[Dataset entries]
══════════════════════════════
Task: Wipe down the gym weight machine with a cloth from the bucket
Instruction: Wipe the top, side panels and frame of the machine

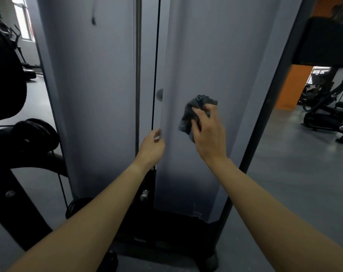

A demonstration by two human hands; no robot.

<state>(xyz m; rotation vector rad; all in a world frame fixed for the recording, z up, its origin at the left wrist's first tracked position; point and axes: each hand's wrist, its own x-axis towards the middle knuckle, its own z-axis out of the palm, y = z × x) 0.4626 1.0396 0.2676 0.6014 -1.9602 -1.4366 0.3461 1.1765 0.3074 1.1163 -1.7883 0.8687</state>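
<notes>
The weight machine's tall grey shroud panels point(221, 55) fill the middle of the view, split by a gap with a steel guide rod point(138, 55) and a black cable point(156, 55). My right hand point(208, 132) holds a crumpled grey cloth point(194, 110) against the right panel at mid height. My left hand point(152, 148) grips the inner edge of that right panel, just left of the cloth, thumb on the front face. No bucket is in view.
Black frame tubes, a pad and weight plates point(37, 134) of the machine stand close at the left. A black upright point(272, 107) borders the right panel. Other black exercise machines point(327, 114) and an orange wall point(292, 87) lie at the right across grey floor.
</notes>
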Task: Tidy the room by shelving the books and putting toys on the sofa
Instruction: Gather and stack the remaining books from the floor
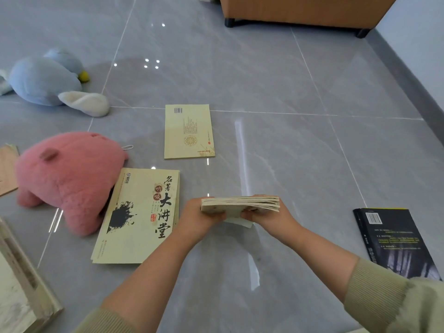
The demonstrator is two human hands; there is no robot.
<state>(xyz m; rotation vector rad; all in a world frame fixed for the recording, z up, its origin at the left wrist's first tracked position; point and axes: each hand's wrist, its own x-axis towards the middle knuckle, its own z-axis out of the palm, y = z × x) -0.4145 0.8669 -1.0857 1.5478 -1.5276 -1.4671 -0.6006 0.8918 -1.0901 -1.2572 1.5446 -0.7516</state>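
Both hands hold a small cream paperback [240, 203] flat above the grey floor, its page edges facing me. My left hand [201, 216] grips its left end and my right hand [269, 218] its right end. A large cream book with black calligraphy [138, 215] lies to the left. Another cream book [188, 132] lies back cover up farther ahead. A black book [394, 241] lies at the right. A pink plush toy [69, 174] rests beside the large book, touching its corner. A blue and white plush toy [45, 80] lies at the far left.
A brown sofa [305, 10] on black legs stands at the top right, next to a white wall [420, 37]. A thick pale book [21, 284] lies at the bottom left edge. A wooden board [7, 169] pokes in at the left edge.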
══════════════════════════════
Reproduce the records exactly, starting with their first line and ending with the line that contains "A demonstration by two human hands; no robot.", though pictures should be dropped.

*Reply to the task:*
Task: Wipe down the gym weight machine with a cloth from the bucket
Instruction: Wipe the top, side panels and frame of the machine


A demonstration by two human hands; no robot.

No additional output is expected.